Elle court de côté et d’autre, éperdue, haletante,
renversant tout devant elle. — Les couturiers et les modistes s’enfuient.

Attends-moi ! réponds ! Je vais venir ! Me vois-tu ? Écoute ! Paul !

Elle revient sur le devant de la scène, près de Couturin,
qui est le Roi des Gnomes.

Ah ! je l’ai perdu pour toujours !

Le Roi.

Par ta faute ! Tu t’y es mal prise !

Jeanne.

N’est-ce pas ? j’aurais dû me nommer !

Le Roi.

Tu en serais morte, l’oublies-tu ?

Jeanne.

Ah ! mais que fallait-il donc faire ? Et c’est moi-même qui l’ai chassé ! Plutôt que de me contraindre dans tout ce factice qui m’étouffait le cœur, j’aurais dû lui parler simplement et ne pas l’étourdir par le caquet de mes élégances ineptes.
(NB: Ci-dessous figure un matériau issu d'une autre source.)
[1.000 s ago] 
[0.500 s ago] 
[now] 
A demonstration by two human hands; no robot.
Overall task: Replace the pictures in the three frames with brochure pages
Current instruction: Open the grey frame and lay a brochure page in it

Si j’avais été une autre, je lui aurais plu peut-être ? Il lui faudrait quelqu’un avec moins de fard aux pommettes, de sottise aux lèvres, de singeries dans les manières ; une femme… qui le gagnerait par la modestie de sa tendresse… une bonne épouse… une simple bourgeoise.

Le Roi.

Tu veux en être une ?

Jeanne.

Est-ce qu’il m’aimerait alors ?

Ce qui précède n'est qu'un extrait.